* **PROBLEM TO WORK ON**:
Give back every entry exactly as it is written, but not the pictures.

---- SUPPLIED ENTRIES

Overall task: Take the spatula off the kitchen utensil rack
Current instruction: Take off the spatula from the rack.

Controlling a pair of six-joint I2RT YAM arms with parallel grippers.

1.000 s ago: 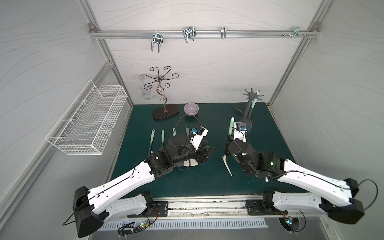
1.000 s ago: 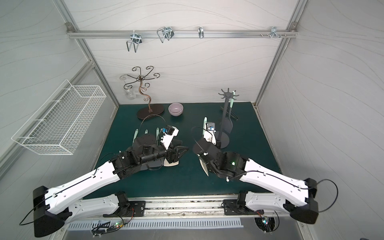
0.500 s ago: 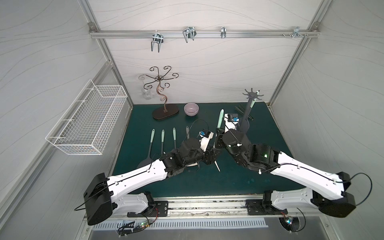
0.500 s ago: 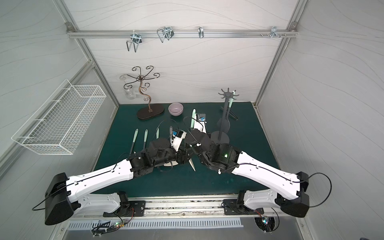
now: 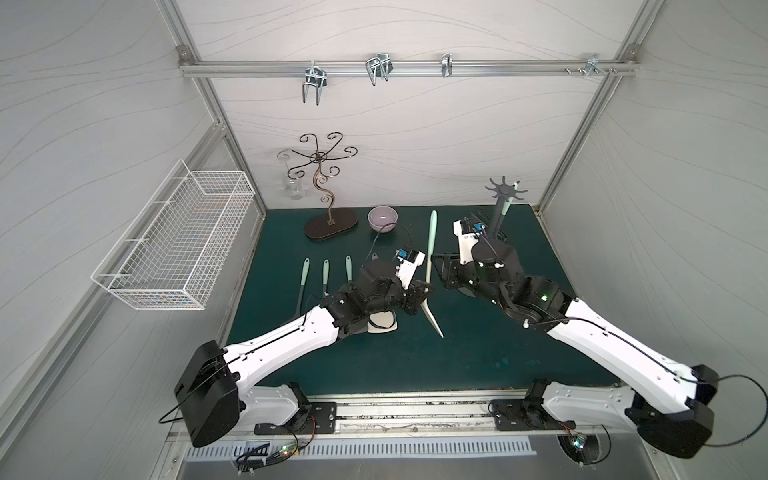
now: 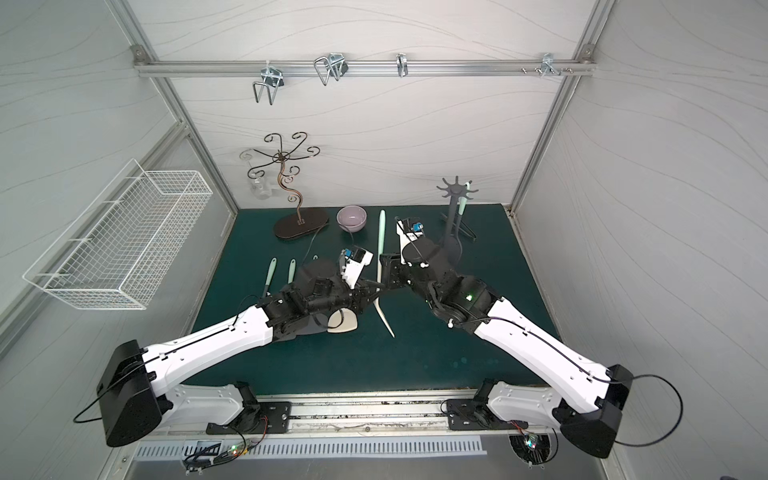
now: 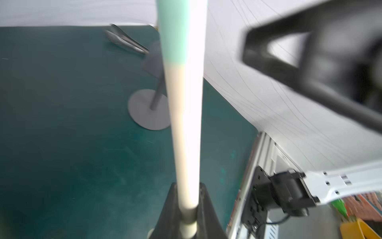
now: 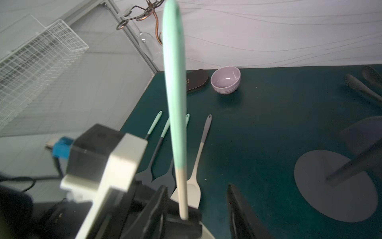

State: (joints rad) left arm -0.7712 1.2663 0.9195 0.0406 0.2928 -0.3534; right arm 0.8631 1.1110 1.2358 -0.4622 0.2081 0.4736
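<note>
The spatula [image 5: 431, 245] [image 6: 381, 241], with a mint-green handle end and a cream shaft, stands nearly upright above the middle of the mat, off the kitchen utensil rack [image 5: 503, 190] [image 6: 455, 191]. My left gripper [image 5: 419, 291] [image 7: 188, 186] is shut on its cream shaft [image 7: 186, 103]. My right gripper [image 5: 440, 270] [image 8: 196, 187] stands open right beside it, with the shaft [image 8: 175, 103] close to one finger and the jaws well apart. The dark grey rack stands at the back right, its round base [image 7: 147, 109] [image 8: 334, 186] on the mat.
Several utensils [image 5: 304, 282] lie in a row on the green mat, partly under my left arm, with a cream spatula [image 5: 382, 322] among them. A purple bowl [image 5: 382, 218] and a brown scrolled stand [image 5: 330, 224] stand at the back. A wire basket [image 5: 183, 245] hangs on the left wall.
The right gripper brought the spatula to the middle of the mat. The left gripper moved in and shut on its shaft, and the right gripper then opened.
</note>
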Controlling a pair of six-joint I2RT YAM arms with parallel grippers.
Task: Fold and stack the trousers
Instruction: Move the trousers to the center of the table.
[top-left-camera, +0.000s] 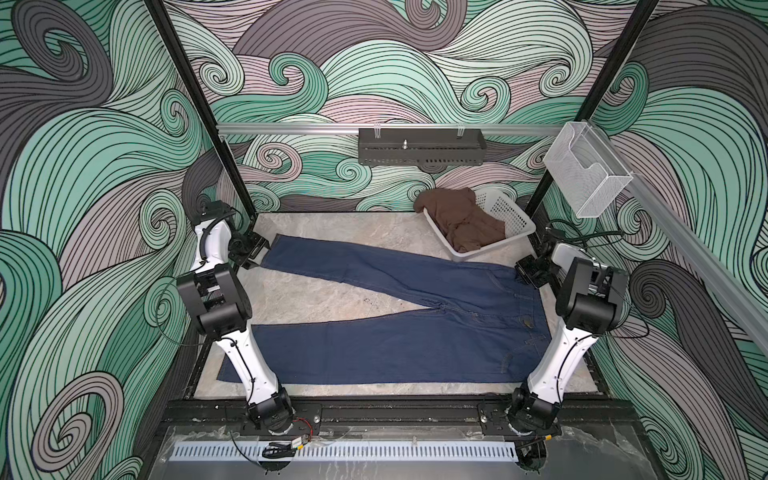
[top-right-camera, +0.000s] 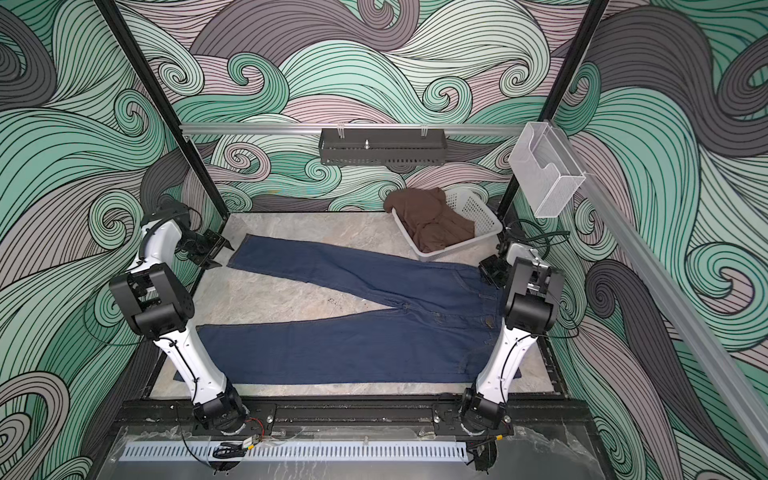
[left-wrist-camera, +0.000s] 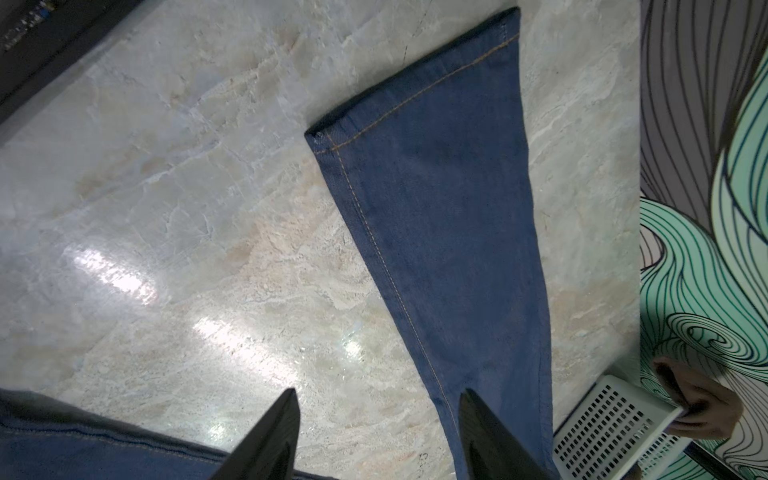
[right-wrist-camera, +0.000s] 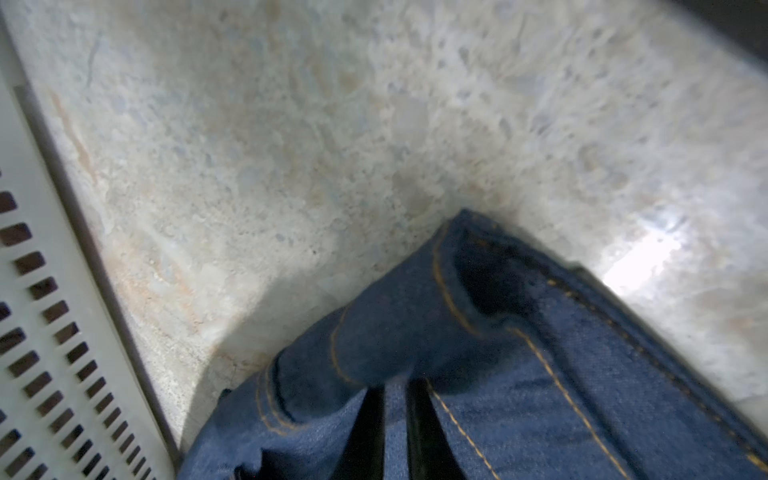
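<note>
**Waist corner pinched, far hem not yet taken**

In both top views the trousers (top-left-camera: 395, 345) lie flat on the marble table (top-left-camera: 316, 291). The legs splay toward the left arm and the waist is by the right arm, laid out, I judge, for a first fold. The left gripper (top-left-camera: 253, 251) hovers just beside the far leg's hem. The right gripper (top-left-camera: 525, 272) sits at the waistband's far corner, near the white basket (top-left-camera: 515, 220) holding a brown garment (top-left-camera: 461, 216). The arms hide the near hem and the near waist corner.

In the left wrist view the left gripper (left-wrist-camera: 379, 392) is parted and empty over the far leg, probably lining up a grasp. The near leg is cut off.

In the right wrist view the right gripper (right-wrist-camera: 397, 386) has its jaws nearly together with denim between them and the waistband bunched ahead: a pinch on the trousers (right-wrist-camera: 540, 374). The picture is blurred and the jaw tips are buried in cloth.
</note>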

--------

* **EXERCISE OUTPUT**:
Overall task: Take the spatula off the kitchen utensil rack
Current instruction: Take off the spatula from the rack.

Controlling a pair of six-joint I2RT YAM arms with parallel grippers.

1.000 s ago: 
1.000 s ago: 
0.500 s ago: 
0.500 s ago: 
now: 
now: 
now: 
now: 

State: (joints rad) left arm -0.7712 1.2663 0.9195 0.0406 0.2928 -0.3534; right arm 0.8631 1.1110 1.2358 -0.4622 0.2081 0.4736
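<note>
The spatula [image 5: 431, 245] [image 6: 381, 241], with a mint-green handle end and a cream shaft, stands nearly upright above the middle of the mat, off the kitchen utensil rack [image 5: 503, 190] [image 6: 455, 191]. My left gripper [image 5: 419, 291] [image 7: 188, 186] is shut on its cream shaft [image 7: 186, 103]. My right gripper [image 5: 440, 270] [image 8: 196, 187] stands open right beside it, with the shaft [image 8: 175, 103] close to one finger and the jaws well apart. The dark grey rack stands at the back right, its round base [image 7: 147, 109] [image 8: 334, 186] on the mat.
Several utensils [image 5: 304, 282] lie in a row on the green mat, partly under my left arm, with a cream spatula [image 5: 382, 322] among them. A purple bowl [image 5: 382, 218] and a brown scrolled stand [image 5: 330, 224] stand at the back. A wire basket [image 5: 183, 245] hangs on the left wall.
The right gripper brought the spatula to the middle of the mat. The left gripper moved in and shut on its shaft, and the right gripper then opened.
</note>
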Controlling a pair of six-joint I2RT YAM arms with parallel grippers.
Task: Fold and stack the trousers
Instruction: Move the trousers to the center of the table.
[top-left-camera, +0.000s] 
[top-right-camera, +0.000s] 
[left-wrist-camera, +0.000s] 
[right-wrist-camera, +0.000s] 
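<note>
**Waist corner pinched, far hem not yet taken**

In both top views the trousers (top-left-camera: 395, 345) lie flat on the marble table (top-left-camera: 316, 291). The legs splay toward the left arm and the waist is by the right arm, laid out, I judge, for a first fold. The left gripper (top-left-camera: 253, 251) hovers just beside the far leg's hem. The right gripper (top-left-camera: 525, 272) sits at the waistband's far corner, near the white basket (top-left-camera: 515, 220) holding a brown garment (top-left-camera: 461, 216). The arms hide the near hem and the near waist corner.

In the left wrist view the left gripper (left-wrist-camera: 379, 392) is parted and empty over the far leg, probably lining up a grasp. The near leg is cut off.

In the right wrist view the right gripper (right-wrist-camera: 397, 386) has its jaws nearly together with denim between them and the waistband bunched ahead: a pinch on the trousers (right-wrist-camera: 540, 374). The picture is blurred and the jaw tips are buried in cloth.
</note>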

Nothing remains to add to the answer.